UNC announced Wednesday morning that it had ended the Carolina Together dashboard, used to display COVID-19 data and cases from the campus community.

The site now displays links to the CDC, Orange County and North Carolina COVID-19 case dashboards.

The campus message cited low positivity rates at 3 percent and local cases declining as reasons for the change.

“Over the past two years, we have been responsive to the changing conditions of the virus and the needs of our community,” the Carolina Together Testing Program said in a release. “Today we will make changes to the Carolina Together COVID-19 dashboard. The dashboard will be replaced with links to external resources, including federal, state and county dashboards, which are now the best indicators of cases in our local community. It will also ensure our campus community has access to the most comprehensive up-to-date data.”

Archived Carolina Together COVID-19 testing numbers on campus is still accessible. According to the dashboard, the number of total cases through on-campus testing from the start of 2022 through March 31 totaled 3,105. The last update to the dashboard was April 1.
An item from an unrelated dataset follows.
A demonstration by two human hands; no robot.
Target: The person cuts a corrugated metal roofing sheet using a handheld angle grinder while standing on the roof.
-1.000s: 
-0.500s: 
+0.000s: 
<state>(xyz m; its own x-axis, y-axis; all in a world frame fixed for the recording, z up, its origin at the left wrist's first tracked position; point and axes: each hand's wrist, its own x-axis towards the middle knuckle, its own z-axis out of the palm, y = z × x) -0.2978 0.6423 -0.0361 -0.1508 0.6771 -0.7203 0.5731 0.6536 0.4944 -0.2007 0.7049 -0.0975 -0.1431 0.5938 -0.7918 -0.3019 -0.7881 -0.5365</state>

Orange County Health Director Quintana Stewart spoke with 97.9 The Hill this week and discussed UNC’s removal of its public dashboard. She said university officials held conversations with the health department before its removal and landed on having everyone getting their COVID trends from a streamlined source.

“Because there’s so much data available,” Stewart said, “between what we had locally posted, what the state [health department] posts, what the CDC posts, it can really get confusing, quickly. So, we’ve all opted to really turn toward the newly-revised DHHS state dashboard site.”

Testing is still available through the Carolina Together site despite the end of the dashboard. The testing location is open Mondays and Fridays between 9 a.m. and 2 p.m. and Wednesdays between 7 a.m. and 2 p.m. Testing is voluntary and students no longer need to make appointments to test.

The Carolina Together Testing Program previously changed its vendor to third-party Radeas Labs in March.